The Christian Doctrine of Transformation

The Christian Doctrine of Transformation October 14, 2015

Screen Shot 2015-09-19 at 11.18.23 AMDavid de Silva has reconstructed the Christian doctrine of salvation, understood far too often as an ordo of justification and then (if possible) sanctification but surely in the end glorification, into a Christian doctrine of transformation. He does this in his new book Transformation: The Heart of Paul’s Gospel. This book is steady, simply organized, and biblically based.

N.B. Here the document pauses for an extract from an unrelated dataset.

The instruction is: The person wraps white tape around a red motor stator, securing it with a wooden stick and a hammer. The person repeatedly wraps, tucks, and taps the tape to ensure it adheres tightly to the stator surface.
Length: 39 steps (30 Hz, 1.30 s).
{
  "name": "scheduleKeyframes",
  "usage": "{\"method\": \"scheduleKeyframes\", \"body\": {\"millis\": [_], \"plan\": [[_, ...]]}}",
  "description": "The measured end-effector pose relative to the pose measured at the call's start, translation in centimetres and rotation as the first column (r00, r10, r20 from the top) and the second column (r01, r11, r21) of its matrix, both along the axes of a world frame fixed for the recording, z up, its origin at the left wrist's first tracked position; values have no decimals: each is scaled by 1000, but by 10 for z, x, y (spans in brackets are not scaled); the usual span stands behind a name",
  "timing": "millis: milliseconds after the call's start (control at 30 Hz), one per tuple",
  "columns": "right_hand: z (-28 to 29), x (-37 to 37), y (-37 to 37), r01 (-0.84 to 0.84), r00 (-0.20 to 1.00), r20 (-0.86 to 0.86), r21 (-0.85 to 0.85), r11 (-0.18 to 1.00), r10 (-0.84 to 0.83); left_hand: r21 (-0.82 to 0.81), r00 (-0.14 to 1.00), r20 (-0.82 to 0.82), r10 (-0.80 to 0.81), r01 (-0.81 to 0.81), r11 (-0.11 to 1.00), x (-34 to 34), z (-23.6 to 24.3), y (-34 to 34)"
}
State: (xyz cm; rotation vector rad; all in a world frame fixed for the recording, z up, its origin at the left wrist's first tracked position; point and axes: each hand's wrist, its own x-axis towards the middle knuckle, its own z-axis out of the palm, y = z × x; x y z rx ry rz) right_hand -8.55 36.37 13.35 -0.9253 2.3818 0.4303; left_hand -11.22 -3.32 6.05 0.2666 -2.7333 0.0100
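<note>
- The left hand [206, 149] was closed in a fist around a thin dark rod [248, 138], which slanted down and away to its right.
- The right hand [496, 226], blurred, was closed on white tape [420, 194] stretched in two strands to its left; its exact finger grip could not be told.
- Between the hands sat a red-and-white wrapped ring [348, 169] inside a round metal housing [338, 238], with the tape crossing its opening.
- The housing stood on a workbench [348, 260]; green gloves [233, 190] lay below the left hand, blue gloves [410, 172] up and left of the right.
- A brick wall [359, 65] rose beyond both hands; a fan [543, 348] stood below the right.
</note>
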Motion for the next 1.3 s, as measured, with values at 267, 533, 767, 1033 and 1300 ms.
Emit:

What David does is give the doctrine of salvation a teleology that transcends a far too common doctrine of salvation that seems not to have to go somewhere. That is, for some to get saved is the point, and to get saved means to be justified, and the rest is an exhortation but unnecessary. David will have none of this and he exhorts us to see salvation as having a divine purpose and a divine direction: transformation.

Transformation deserves to be on every pastor’s shelf and to be incorporated into every theological textbook. An emphasis on transformation is not works righteousness but instead belief in the power of God at work among us today. Too many are settling for far too little in their doctrine of salvation.

David trumps it all because he envisions a holistic transformation — not just of individuals but of all creation as well.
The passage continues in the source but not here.